The framing of climate change in Australia as a left-wing issue is as unhelpful as it is inexplicable. Around the world conservative governments have accepted both the science of climate change and the need to act. Most of them support the idea that a carbon price is an essential element of an efficient plan to do so.
Conservative governments in Australia have been obsessed with the need to repay public debt, ostensibly in order to leave a better future for our children. In order to repay such debts it is inevitable that societies must make some sacrifices today in order to deliver benefits in the future. But somehow, conservatives in Australia manage to argue that it would be unfair to ask today's taxpayers to pick up the tab for protecting tomorrow's environment.
It gets worse. Conservatives are, as a rule, conservative by nature. They don't like to take big risks. They insure their cars, they insure their homes and they insure their health.

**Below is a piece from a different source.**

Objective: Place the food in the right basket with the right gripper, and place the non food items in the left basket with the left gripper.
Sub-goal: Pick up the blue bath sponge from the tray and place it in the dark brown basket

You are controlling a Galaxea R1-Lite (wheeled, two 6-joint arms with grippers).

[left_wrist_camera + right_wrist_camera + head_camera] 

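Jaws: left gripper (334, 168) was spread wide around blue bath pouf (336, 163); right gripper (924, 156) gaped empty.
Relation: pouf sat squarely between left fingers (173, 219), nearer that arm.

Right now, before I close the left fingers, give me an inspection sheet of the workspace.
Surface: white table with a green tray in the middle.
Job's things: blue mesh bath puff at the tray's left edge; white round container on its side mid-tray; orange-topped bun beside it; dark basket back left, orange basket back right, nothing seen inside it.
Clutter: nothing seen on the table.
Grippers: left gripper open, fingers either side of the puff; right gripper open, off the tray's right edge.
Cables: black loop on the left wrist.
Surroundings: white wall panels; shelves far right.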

When they don't crash their cars or their house doesn't burn down they usually focus on the peace of mind they purchased rather than the money they wasted.
When it comes to national defence the same applies. We spend more than $20 billion per year on defence. We are currently planning to spend $50 billion to buy 12 new submarines. That is more than the cost of the National Broadband Network that the Coalition is so worried about. But where is the debate about our need for 12 new subs?
When it comes to national security, or protecting our homes, most people tend towards the 'better safe than sorry' frame of reference. But unfortunately in Australia it seems we are willing to bet our house that Lord Monckton is right.
Another argument against acting on climate change favoured by Australian conservatives is that we should wait because we can't save the world by ourselves. Lord Monckton, of course, goes so far as to estimate what he says is the tiny impact on the world's temperature associated with Australia reducing our greenhouse gas emissions. Such an argument is an obvious nonsense.
When John Howard committed a small number of Australian troops to the war in Iraq he obviously didn't believe that even if we only provided less than 1 per cent of the troops we couldn't really make a difference. Indeed, rather than wait for the sanction of the UN John Howard pursued the course of action that he felt was right. Given the imagined threat of weapons of mass destruction, delay, we were told, was not an option.
As for Lord Monckton's mathematical modelling of the impact of Australia's emissions on the world's temperature, suffice it to say that it falls at the first hurdle of 'garbage in garbage out'. The underlying premise of Lord Monckton's 'modelling' is that if Australia is the only country to act, how much would our actions achieve. Given that his own country has recently announced their intention to reduce emissions by 50 per cent by 2027 his 'results' are obviously irrelevant.
The world's leading scientific bodies tell us that the world is warming, that it is caused by our pollution and that unless we reduce those emissions the world will get a lot hotter in the next century. Just as a cancer patient could shop around until they found a doctor who assured them they were well, so too can we trawl the internet to find the conspiratorial claims of Lord Monckton.
There is of course a chance that Lord Monckton is right. Maybe NASA, CSIRO, BHP and John Howard are wrong. Maybe, as Lord Monckton suggests, scientists are simply motivated by grant funding to find evidence of climate change. Or maybe Lord Monckton is wrong.
The question for us as citizens is do we accept the diagnosis of climate change and the prescription of emission reductions. Or do we trawl the internet for a conspiracy theory and the global equivalent of a herbal remedy for cancer? Do we bet our houses and our children's future that Lord Monckton is right, or do we take out some carbon price insurance in case he is wrong?
Dr Richard Denniss is executive director of The Australia Institute, a Canberra-based think tank.